Those who desire to work as data scientists should read this book. The variety of tasks, techniques, and tools employed by data scientists are covered in the book. Conjectural aspects are backed by simulation and modelling applications to help solve real-world situations, and it tackles key concerns relevant to large data analysis employing computational intelligence methodologies. This book teaches you how to apply the right analytic techniques and tools to analyse large data and how to use data to build a compelling story that motivates business action. You will be prepared for the EMC Proven Professional Data Science Certification after reading this book. The learning is supported and explained with examples that you can replicate using open-source software and you can Deploy a structured lifecycle approach to data analytics problems. This focuses on concepts, principles, and practical applications that are applicable to any industry and technological environment. Each chapter concludes with a comprehensive bibliography. A multitude of figures, graphs, and tables are included in addition to the primary text, providing academics working in the fields of big data analytics and artificial intelligence with an invaluable resource. I hope you will benefit from and find this book useful.

The most important thing in business nowadays is data. Therefore, in this data-driven environment, various technologies, processes, and systems have been developed to process, transform, analyse, and store data. There are numerous options for storing and processing large data sets when it comes to big data management. Analyzing data to glean useful information from a particular data collection is known as data analytics. Although they can be used with any data source, these analytics approaches and procedures are typically applied to big data. Businesses can, for instance, use analytics to pinpoint customer preferences, purchasing patterns, and market trends before developing strategies to address them and adapt to changing market conditions. In a scientific perspective, a medical research institution can gather information from clinical trials and accurately assess the efficacy of medications or therapies by doing so. You will be able to show the underlying data more adaptably and intentionally and gain a greater understanding of it by combining these analytics with data visualisation approaches. The main thing to keep in mind is that the underlying data set determines how accurate the analytics are. Analytics will be ineffective or downright wrong if the dataset has inconsistencies or inaccuracies. Any effective analytical technique will take into account external variables including data bias, data purity, and procedure variance. This is an area where normalisation, purification, and transformation of raw data can be quite helpful.In the end, big data, data analytics, and data science all assist people and organisations in dealing with massive data sets and obtaining useful information from them. Data will become indispensable elements in the technological landscape as their significance increases exponentially.

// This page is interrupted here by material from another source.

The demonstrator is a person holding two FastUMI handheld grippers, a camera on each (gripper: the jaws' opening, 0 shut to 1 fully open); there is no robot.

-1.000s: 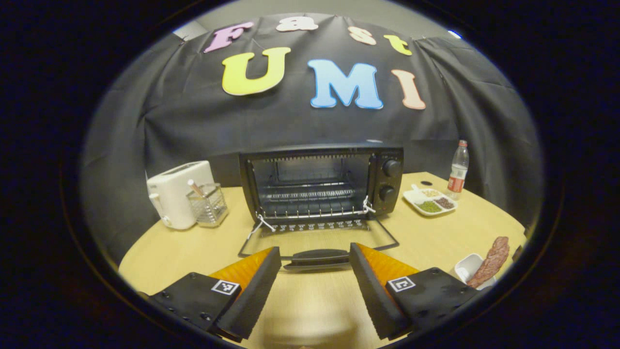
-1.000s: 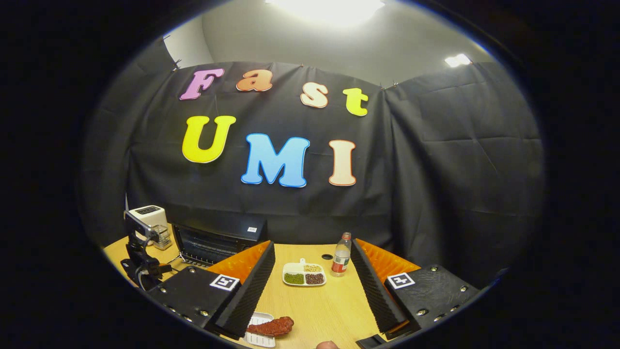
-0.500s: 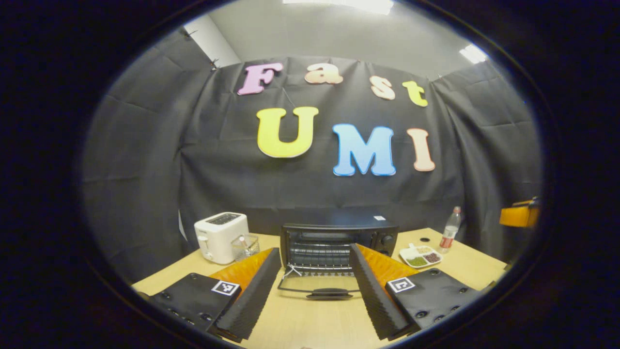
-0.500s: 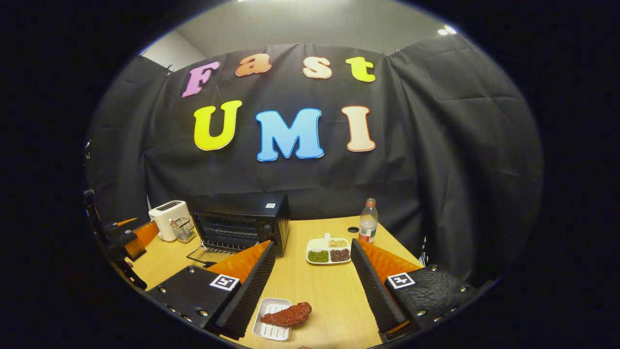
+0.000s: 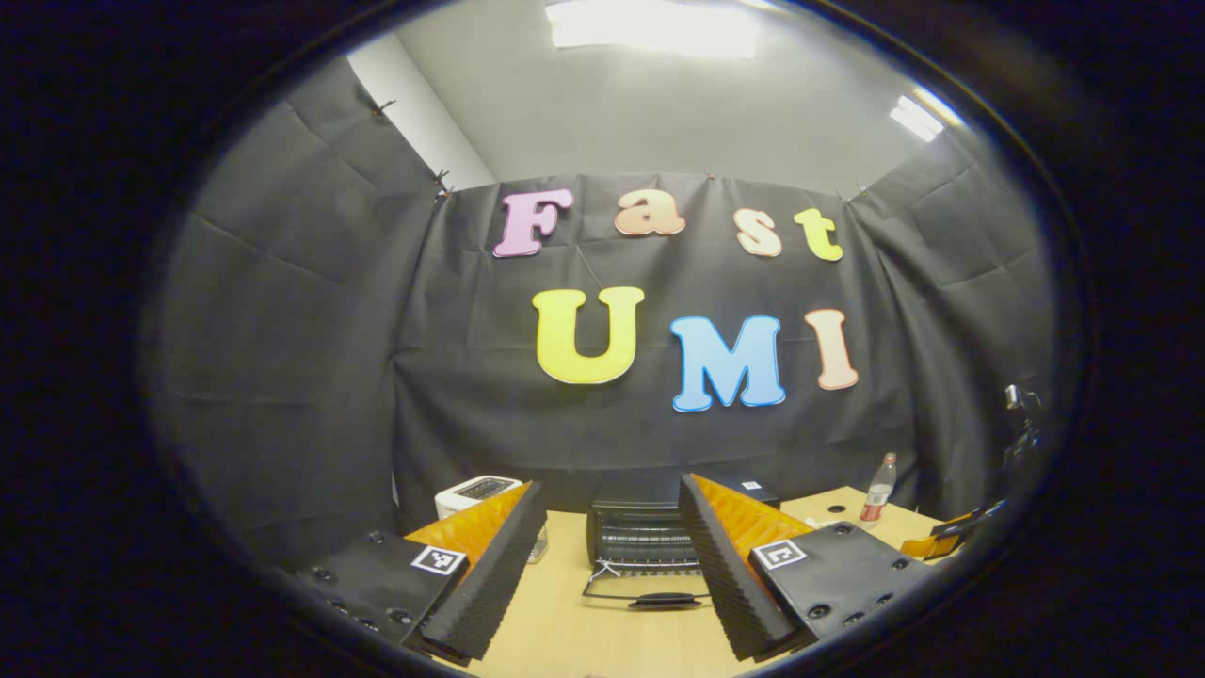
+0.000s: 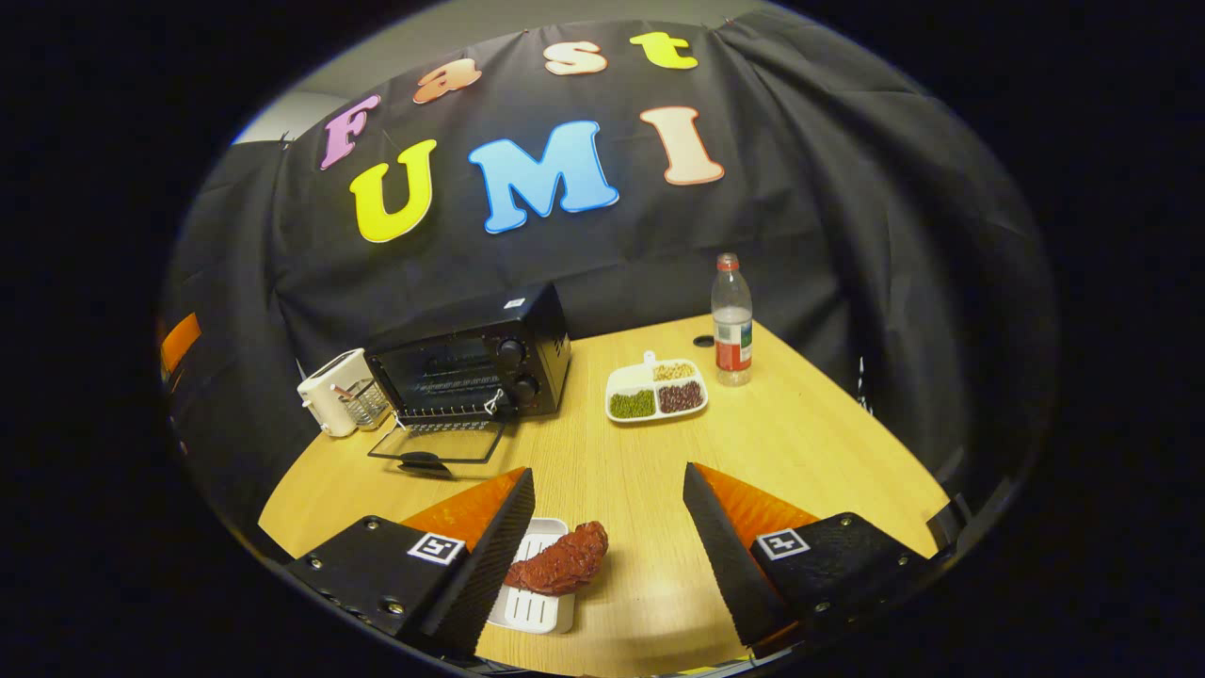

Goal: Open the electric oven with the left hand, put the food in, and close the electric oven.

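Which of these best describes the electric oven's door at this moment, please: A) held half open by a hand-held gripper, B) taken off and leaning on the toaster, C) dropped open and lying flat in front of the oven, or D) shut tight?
C: in the right gripper view the electric oven shows its racks, and its glass door lies flat on the table in front of it, with nothing touching it.

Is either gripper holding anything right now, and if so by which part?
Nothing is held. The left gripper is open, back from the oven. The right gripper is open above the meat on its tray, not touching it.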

Topics covered by this book:

  • The definition of big data, the necessity for advanced analytics, the distinctions between data science and business intelligence (BI), and the new roles required for the emerging big data ecosystem are all clarified in chapter 1.

  • The data analytics lifecycle is described in Chapter 2 in terms of its six phases, including discovery, data preparation, model planning, model building, communicating outcomes, and operationalizing. These procedures enable data science teams to pinpoint issues and conduct thorough investigations of the datasets required for in-depth analysis.

  • Chapter 3 explains how to conduct exploratory data analysis using certain fundamental visualisation methods and R’s plotting capability. Statistics are essential because they can be available at any point in the Data Analytics Lifecycle, making visualisation valuable for data exploration and presentation. The chapter’s final section focuses on statistical inference techniques like R’s hypothesis testing and analysis of variance.

  • The algorithm to calculate the k means is described in Chapter 4, along with recommendations for how to apply this method to various use cases. It demonstrates how to assign points to the closest centroid using the Euclidean distance function.

  • In Chapter 5, it is discussed how metrics like support, confidence, lift, and leverage can be used to assess the suitability of various potential rules. The chapter concludes by outlining a few ways to increase the efficiency of the Apriori algorithm and discussing some of its advantages and disadvantages.

  • The use of logistic and linear regression to model historical data and forecast future results is covered in Chapter 6. Examples of each regression method are provided using R. There are also several diagnostics to assess the models and underlying presumptions covered.